Will summer actually slow the spread of coronavirus?

Despite hopes that summer will slow the coronavirus’ spread, scientists remain cautious about what the upcoming season will mean for the virus in the Northern Hemisphere, including Colorado.

A recent study by the Massachusetts Institute for Technology highlights some of the uncertainty. The MIT study says, perhaps somewhat ominously, that a seasonal weather change may not have any impact on stemming spread, and that only continued social distancing can do so.

“Our results in no way suggest that (coronavirus) would not spread in warm humid regions and effective public health interventions should be implemented across the world to slow down the transmission of (coronavirus),” the MIT study said late last month.

There are more recent signs that summer may not be the savior, either, including the resurgence of cases in tropical Singapore, and the March spike in cases in central and southern South America, where summer is only just coming to a close.

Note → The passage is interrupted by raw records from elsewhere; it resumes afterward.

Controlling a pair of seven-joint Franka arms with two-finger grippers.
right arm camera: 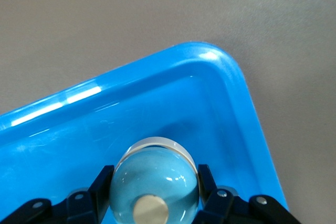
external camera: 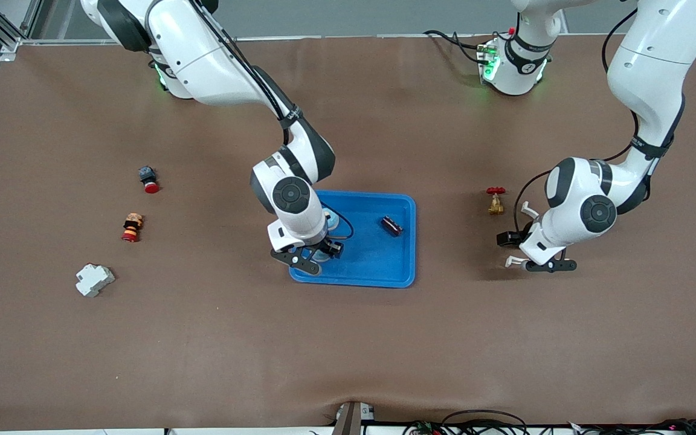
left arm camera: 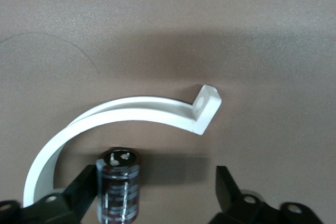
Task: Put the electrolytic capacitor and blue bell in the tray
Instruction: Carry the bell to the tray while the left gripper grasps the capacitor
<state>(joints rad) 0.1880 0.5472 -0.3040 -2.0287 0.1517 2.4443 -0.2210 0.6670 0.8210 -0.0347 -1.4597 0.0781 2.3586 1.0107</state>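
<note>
Right wrist view: right end effector (right arm camera: 152,192) clamps bell (right arm camera: 155,182) over tray (right arm camera: 247,108); smooth dome, slippery. Left end effector (left arm camera: 157,192) wide around capacitor (left arm camera: 118,190).

— Where do you look from?
— One camera sits high across the counter (external camera: 348,350), facing my bases. My right wrist camera looks steeply down, close over the tray (right arm camera: 247,108).
— Any overlap?
— That tray (external camera: 405,241) shows in both. My left wrist camera sees bare counter (left arm camera: 168,24), very near.
</note>
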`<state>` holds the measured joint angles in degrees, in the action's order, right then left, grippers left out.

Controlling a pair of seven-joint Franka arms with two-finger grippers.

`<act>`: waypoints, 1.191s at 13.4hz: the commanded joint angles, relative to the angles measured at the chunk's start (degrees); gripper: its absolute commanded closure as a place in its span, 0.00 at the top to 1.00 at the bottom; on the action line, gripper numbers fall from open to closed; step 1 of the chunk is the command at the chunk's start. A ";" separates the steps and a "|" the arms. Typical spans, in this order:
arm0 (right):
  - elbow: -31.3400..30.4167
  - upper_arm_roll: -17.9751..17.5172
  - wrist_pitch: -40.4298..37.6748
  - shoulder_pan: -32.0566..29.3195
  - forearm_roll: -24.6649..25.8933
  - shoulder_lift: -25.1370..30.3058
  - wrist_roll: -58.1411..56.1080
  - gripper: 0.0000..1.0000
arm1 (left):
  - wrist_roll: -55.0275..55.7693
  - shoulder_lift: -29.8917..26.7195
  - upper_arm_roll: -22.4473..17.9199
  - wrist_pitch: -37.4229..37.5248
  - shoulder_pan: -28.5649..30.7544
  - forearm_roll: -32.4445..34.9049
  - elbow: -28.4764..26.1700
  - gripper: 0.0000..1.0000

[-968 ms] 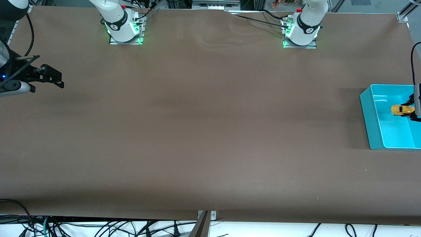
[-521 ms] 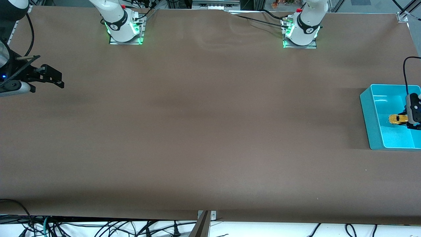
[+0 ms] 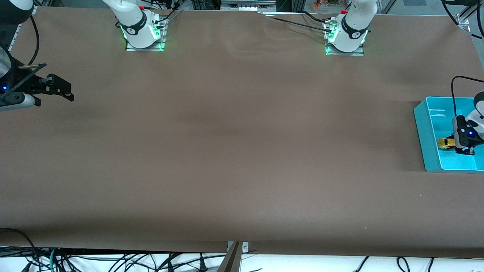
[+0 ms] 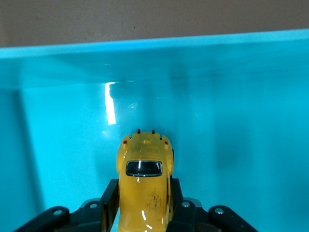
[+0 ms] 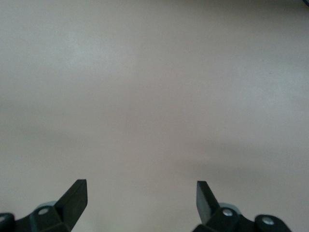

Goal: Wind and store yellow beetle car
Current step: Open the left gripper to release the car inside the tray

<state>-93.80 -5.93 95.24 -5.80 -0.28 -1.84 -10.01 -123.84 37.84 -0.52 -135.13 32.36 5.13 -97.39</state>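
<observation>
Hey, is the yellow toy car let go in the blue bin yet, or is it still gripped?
Still gripped. The left gripper has its fingers shut on the yellow beetle car, inside the turquoise bin. Whether its wheels touch the floor, cannot tell.

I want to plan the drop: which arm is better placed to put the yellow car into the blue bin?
Left. The left gripper holds the yellow car over the blue bin; the right gripper waits open at the right arm's end.

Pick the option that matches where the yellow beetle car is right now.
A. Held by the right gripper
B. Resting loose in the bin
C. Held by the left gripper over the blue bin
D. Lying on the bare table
C: the left gripper has its jaws shut on the yellow beetle car, over the blue bin.
</observation>
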 commanded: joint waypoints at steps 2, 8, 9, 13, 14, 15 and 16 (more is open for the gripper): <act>1.43 0.04 -0.85 0.09 -0.42 -0.53 -0.01 1.00 | -0.70 0.57 0.52 -1.80 0.51 -1.09 -0.16 0.09; 1.43 0.04 -0.94 -0.08 -0.60 -0.44 -0.10 1.00 | -0.35 1.36 0.52 -1.63 0.42 -1.44 -0.16 0.25; 1.43 0.04 -0.94 -0.08 -0.60 -0.44 -0.10 1.00 | -0.61 1.10 0.52 -1.46 0.42 -1.36 -0.16 0.35; 1.43 0.04 -0.94 -0.08 -0.60 -0.44 -0.10 1.00 | -1.05 -1.18 0.52 1.78 0.51 -1.27 0.45 0.89; 1.43 0.04 -1.02 -0.08 -0.60 -0.44 -0.10 1.00 | -1.05 -2.15 0.52 3.28 0.51 -1.09 0.54 1.00; 1.43 0.04 -1.02 -0.08 -0.60 -0.44 -0.10 1.00 | -0.97 -3.29 0.52 5.38 0.51 -1.09 0.63 1.00; 1.43 0.04 -0.94 -0.08 -0.60 -0.44 -0.10 1.00 | -0.88 -4.86 0.78 8.10 0.42 -1.18 0.89 1.00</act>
<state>-93.80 -5.93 95.24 -5.81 -0.29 -1.85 -10.01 -123.76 36.64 -0.44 -131.81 32.37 4.71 -96.39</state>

“In the last 10 days, thousands of new cases have been documented in regions with (temperatures over 64 degrees Fahrenheit) suggesting that the role of warmer temperature in slowing the spread of the (coronavirus), as suggested earlier might only be observed, if at all, at much higher temperatures,” the MIT study wrote.

But there is increasing curiosity about the effect humidity might have. There are signals that areas with especially high humidity levels — which wouldn’t include Colorado, obviously — “could see a slowdown in transmissions, due to climatic factors,” according to the MIT study.

As with temperature, humidity’s impact on the virus’ spread remains largely uncertain.

“I don’t know whether humidity will specifically help or hurt viral transmission dynamics, but I do strongly believe that it is part of the complex picture that affects transmission,” said Dr. Stefan Baral, an epidemiologist at John Hopkins University, said in an email to The Denver Post.

The reason that summer’s impact on coronavirus is still so uncertain primarily comes down to three things: the huge differences in testing levels and capabilities by country and region, the socioeconomic spreads among the analyzed countries, and, most importantly, the evolving understanding of the virus itself.

There’s also concern that people’s summer activities in warm, humid climates could spark a summertime resurgence, especially if social distancing guidelines are allowed to relax. Beaches could be an area of particular concern for the summertime spread of the virus.

“Air is not stagnant outdoors, especially at the beach, so it can carry aerosols further than six feet,” said Dr. Kim Prather, a professor of atmospheric chemistry at the University of California San Diego.

A six-foot social distancing rule won’t be sufficient at the beach, the professor said.

Local epidemiologists have previously hypothesized that Colorado’s climate may be beneficial to stemming the virus’ spread, but again, uncertainty is the dominant theme in any potential forecast about weather’s impact.

“The data analyzed here are rapidly changing and with several unknowns, including how the virus is mutating and evolving, what are the reproductive numbers and the dominant way of spreading,” the MIT study concluded.